**REQUIRED ACTION:** Return the material below exactly, but only from the line with "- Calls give" through the line with "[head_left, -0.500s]", and without its pictures.

**RAW DATA:**
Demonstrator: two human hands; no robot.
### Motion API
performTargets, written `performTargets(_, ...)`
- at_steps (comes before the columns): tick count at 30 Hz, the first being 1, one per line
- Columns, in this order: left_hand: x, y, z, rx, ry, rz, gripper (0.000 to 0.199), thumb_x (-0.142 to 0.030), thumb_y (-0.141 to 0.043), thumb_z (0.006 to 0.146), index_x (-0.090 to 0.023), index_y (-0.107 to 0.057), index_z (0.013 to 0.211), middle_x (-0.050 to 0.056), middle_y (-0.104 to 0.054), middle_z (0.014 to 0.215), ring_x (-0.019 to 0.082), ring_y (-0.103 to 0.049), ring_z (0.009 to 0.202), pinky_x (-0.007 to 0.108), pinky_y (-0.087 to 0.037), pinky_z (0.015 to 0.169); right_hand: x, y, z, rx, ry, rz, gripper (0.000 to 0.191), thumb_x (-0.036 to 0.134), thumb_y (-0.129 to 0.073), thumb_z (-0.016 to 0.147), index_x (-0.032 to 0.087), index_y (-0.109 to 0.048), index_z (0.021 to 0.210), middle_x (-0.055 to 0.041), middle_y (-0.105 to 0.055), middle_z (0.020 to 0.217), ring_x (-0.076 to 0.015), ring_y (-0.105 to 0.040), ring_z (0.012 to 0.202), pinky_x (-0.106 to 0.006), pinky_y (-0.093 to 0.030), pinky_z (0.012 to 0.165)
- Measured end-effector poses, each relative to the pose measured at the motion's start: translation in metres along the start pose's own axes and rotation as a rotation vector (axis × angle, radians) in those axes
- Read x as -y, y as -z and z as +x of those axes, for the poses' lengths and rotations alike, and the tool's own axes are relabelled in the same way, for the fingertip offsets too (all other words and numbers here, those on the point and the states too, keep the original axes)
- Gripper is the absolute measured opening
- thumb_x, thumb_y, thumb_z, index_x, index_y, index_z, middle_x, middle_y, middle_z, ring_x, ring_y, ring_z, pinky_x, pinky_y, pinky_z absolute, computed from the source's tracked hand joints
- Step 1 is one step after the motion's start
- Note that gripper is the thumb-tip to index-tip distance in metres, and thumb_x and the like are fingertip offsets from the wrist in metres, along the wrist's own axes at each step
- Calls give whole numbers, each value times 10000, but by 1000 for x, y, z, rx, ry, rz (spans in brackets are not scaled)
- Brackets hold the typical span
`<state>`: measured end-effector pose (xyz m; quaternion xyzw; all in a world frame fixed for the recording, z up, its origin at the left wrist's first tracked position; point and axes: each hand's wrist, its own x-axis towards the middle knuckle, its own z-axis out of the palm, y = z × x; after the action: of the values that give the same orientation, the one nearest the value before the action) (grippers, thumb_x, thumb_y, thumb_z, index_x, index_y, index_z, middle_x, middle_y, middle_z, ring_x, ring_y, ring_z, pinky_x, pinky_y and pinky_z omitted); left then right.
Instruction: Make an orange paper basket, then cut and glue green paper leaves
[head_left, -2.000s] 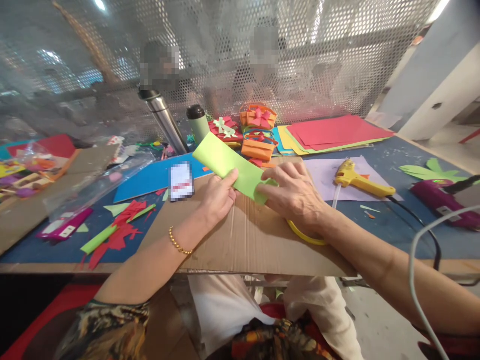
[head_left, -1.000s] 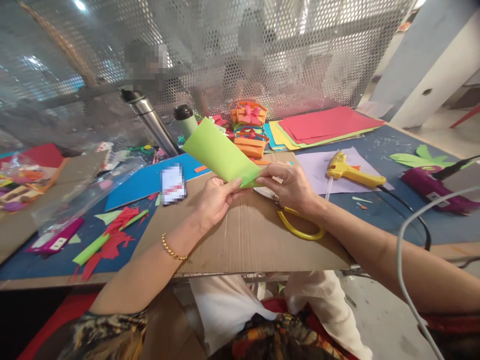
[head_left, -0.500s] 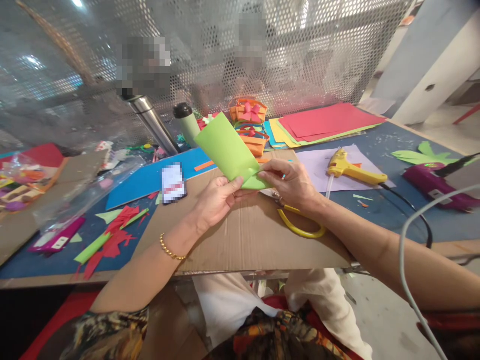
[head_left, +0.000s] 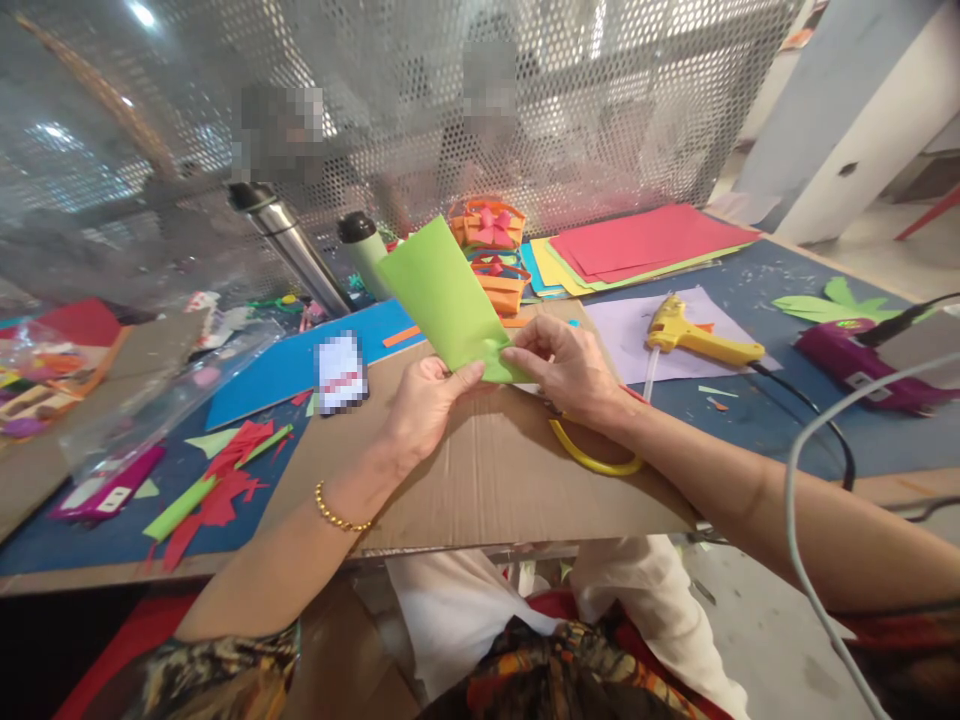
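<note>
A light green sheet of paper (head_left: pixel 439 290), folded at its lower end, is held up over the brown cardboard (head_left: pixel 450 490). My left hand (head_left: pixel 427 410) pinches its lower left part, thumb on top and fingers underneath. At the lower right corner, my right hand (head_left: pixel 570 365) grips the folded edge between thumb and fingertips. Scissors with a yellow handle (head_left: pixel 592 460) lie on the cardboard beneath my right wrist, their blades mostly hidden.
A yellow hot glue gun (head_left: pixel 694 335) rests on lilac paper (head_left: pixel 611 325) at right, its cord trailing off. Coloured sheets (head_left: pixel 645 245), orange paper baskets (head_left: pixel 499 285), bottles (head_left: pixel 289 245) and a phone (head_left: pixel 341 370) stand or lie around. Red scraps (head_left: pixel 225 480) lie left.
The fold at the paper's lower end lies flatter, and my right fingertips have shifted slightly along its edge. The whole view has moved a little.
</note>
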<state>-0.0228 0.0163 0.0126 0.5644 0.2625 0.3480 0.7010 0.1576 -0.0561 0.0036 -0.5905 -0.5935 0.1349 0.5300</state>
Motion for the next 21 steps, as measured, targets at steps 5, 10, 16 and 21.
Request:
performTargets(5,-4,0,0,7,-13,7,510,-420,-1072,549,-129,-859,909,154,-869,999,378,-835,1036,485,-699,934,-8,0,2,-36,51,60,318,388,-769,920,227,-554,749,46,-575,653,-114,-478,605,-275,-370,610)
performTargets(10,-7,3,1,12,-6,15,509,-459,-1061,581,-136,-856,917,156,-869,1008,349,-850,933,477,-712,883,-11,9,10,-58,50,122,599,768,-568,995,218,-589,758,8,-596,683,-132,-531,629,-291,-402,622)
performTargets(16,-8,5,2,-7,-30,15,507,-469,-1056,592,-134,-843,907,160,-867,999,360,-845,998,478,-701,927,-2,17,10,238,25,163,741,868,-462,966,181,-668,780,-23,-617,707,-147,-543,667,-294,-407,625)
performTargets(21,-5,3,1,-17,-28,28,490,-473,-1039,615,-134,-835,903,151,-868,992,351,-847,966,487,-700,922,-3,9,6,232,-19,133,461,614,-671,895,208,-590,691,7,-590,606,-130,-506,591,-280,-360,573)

**OUTPUT OF THE EXERCISE:**
- Calls give whole numbers, each value times 10000, but by 1000 for x, y, z, rx, ry, rz (spans in brackets are not scaled)
- Brackets hold the typical span
`<state>`: measured end-effector pose (xyz m; quaternion xyzw; all in a world frame fixed for the recording, z up, its origin at the left wrist's first tracked position; point and axes: each hand's wrist, its own x-axis towards the middle knuckle, its own z-axis out of the palm, y = z × x; after the action: of the values that give the same orientation, the one nearest the value before the action) (grippers, thumb_x, thumb_y, thumb_z, index_x, index_y, index_z, middle_x, middle_y, middle_z, ring_x, ring_y, ring_z, pinky_x, pinky_y and pinky_z omitted); left then right.
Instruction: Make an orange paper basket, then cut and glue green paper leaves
[head_left, -2.000s] 
[head_left, -1.000s] 
[head_left, -0.500s] 

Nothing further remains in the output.